Fontaine G, Cansell A, Lechat P, Frank R, Tonet J L, Grosgogeat Y
Arch Mal Coeur Vaiss. 1984 Nov;77(12):1307-14.
Endocavitary catheter ablation is a new method of treating cardiac arrhythmias. It may be used indirectly, interrupting conduction through the His bundle in supraventricular arrhythmias, or directly by altering the arrhythmogenic substrate to prevent ventricular tachycardia or fibrillation. We have observed, together with other workers, that changes in the electrical properties of the catheters used to deliver the endocavitary electrical discharge. This was unexpected as the shock was delivered through a unipolar electrode with the indifferent electrode placed on the patient's back. An analysis of the morphology of the discharge impulse in intensity and voltage at increasing energy values showed that the unconnected electrodes of the multi-electrode catheter were raised to approximately the same voltage as the indifferent electrode. The change in electrical properties of some catheters was therefore the result of an insulation defect between the conducting wires leading to the electrodes. A study of the rupturing voltage of 32 USCI endocavitary catheters showed that 5 were able to sustain repeated shocks of 2 Kv and that 3 were able to sustain 3.5 Kv. The insulation of Cordis catheters was good but problems were encountered due to the resistance of the wires leading to the electrodes which dissipated an abnormally high amount of energy, so reducing the energy actually reaching the myocardium. These observations may explain the inconsistency of results obtained by different groups performing endocavitary catheter ablation with material not designed specifically for this purpose.

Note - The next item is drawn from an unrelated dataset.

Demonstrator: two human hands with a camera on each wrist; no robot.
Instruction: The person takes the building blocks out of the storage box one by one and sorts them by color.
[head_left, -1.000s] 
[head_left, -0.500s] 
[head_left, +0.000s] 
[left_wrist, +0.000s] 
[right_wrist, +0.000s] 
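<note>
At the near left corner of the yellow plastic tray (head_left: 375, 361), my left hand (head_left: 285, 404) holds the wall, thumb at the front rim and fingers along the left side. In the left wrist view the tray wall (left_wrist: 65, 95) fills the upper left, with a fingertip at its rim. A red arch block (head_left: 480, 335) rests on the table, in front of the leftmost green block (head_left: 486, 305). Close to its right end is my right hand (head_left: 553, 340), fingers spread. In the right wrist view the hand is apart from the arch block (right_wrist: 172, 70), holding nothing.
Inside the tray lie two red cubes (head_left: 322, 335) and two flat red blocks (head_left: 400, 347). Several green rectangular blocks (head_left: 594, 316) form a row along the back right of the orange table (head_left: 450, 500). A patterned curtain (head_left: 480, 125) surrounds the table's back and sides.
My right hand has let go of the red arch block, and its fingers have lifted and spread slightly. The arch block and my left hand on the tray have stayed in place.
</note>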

心腔内导管消融是一种治疗心律失常的新方法。它可间接用于通过希氏束中断室上性心律失常的传导,或直接通过改变致心律失常基质来预防室性心动过速或颤动。我们与其他研究人员一起观察到,用于进行心腔内放电的导管的电学性质发生了变化。这出乎意料,因为电击是通过置于患者背部的无关电极的单极电极进行的。对在能量值增加时放电脉冲强度和电压的形态分析表明,多电极导管未连接的电极升高到与无关电极大致相同的电压。因此,一些导管电学性质的变化是通向电极的导线之间绝缘缺陷的结果。对32根美国导管工业公司心腔内导管的破裂电压研究表明,5根能够承受2千伏的重复电击,3根能够承受3.5千伏的电击。科迪斯导管的绝缘良好,但由于通向电极的导线电阻消耗了异常大量的能量,导致实际到达心肌的能量减少,从而出现了问题。这些观察结果可能解释了不同研究小组使用并非专门为此目的设计的材料进行心腔内导管消融所获得结果的不一致性。